Measuring the Quality of Care
The quality of treatment for opioid use disorder affects health outcomes. For example, RAND researchers assessed the quality of treatment for more than 32,400 patients who received care in the Veterans Affairs health system in 2007 and whose medical records indicated that they had an opioid use disorder. Researchers examined the records to see whether receiving recommended medical care for the disorder was associated with a lower risk of death for these patients in the year following treatment.
Deaths were as much as one-third lower among these patients if their care met three quality measures: (1) They were not prescribed opioids or common types of anxiety medications, (2) they received psychosocial counseling, and (3) they had quarterly visits with a physician.
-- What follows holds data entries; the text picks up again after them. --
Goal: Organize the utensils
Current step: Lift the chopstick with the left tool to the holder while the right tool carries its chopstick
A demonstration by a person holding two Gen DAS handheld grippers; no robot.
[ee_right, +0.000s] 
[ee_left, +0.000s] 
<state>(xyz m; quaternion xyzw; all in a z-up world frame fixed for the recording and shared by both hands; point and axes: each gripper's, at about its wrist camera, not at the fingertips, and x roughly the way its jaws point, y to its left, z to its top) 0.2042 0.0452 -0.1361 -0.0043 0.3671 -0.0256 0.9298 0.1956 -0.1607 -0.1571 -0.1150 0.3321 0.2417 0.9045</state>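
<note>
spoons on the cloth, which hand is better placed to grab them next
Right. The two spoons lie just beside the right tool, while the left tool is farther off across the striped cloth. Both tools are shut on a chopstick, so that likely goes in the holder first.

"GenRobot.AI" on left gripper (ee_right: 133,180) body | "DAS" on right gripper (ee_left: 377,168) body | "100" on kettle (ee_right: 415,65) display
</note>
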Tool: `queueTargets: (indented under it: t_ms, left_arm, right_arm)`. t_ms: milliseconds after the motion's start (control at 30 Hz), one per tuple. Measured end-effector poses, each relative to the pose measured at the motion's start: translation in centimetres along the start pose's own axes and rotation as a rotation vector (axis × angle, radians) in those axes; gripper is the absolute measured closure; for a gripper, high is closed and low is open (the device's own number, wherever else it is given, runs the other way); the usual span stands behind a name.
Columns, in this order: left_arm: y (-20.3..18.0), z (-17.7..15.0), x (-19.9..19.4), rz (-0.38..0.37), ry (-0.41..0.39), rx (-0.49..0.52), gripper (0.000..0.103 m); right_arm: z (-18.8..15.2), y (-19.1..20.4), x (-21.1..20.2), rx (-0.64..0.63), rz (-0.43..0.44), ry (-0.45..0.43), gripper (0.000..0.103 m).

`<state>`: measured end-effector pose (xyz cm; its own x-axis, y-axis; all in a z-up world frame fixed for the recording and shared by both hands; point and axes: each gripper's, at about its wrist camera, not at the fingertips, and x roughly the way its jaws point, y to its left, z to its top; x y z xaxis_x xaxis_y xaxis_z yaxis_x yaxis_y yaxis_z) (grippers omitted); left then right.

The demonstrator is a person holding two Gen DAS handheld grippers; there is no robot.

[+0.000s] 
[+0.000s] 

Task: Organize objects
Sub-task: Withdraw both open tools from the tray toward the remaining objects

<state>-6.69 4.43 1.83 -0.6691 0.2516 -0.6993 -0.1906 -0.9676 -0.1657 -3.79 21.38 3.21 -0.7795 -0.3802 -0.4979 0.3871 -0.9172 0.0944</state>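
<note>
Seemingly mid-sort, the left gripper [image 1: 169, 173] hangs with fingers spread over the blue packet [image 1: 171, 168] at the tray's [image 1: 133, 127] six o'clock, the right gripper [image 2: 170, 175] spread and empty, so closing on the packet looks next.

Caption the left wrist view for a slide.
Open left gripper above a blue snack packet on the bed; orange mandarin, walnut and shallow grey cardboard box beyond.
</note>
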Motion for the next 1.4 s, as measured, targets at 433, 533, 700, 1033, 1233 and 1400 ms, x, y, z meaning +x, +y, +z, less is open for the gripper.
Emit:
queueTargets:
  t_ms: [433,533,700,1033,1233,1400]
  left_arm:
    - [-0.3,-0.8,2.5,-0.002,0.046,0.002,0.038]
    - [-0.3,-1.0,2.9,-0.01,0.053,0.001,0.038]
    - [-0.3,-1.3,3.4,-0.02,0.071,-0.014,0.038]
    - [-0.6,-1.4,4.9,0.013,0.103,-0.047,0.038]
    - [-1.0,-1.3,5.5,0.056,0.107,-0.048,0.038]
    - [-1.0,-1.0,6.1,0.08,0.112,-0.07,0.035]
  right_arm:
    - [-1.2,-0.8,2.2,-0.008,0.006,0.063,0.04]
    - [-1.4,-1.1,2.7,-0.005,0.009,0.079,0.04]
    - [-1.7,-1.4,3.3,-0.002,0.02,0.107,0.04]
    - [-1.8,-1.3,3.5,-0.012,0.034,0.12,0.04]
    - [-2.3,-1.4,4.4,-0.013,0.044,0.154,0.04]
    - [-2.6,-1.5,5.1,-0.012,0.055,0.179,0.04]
This study is one of the first to assess how quality of care affects patient outcomes (Watkins, Paddock, et al., 2017).
Quality of care may also be an issue if waivered physicians are unprepared to provide the comprehensive care required to treat opioid use disorder effectively. Quality may be especially important for improving outcomes for racial/ethnic minorities, who may not be receiving effective treatment for opioid use disorders at the same rate as nonminorities (Stein et al., 2018).
Managing the Supply of Opioids
Prescription drug monitoring programs (PDMPs) are state-specific databases that track the prescribing and dispensing of controlled prescription medications. Providers can use this information to learn about a patient’s prescribing history in order to prevent doctor shopping or to guide their own decisions about initial dosages. All 50 states have these programs, but programs differ—for example, they may monitor different drugs or have different reporting requirements (Moyo et al., 2017; Powell and Pacula, 2017). Evidence of program effectiveness is neither consistent nor strong (Moyo et al., 2017), and effectiveness varies by PDMP characteristics. But states with more complete and timely opioid monitoring have achieved greater reductions in overdoses when compared with states that have less comprehensive programs.
Disrupting the supply of opioids is intended to reduce abuse by making opioids harder to get. But disruptions can have unintended consequences (Pacula and Powell, 2018). For example, when OxyContin was reformulated in 2010 to make it harder to abuse, OxyContin overdoses fell. However, dependent users switched to other drugs, including heroin and fentanyl. As much as 80 percent of the increase in heroin mortality in the years since 2010 may be due to the reformulation (Alpert, Powell, and Pacula, 2017).
Better ways to monitor and track illegal drugs could help intervene in the black market. A large group of new dependent consumers has also shifted to the black market. Budget cuts eliminated key agencies responsible for monitoring these markets (such as the National Drug Intelligence Center) as well as important systems covering them (such as the Arrestee Drug Abuse Monitoring Program and Drug Abuse Warning Network). Investments are needed to improve surveillance and data collection (Pacula and Powell, 2018).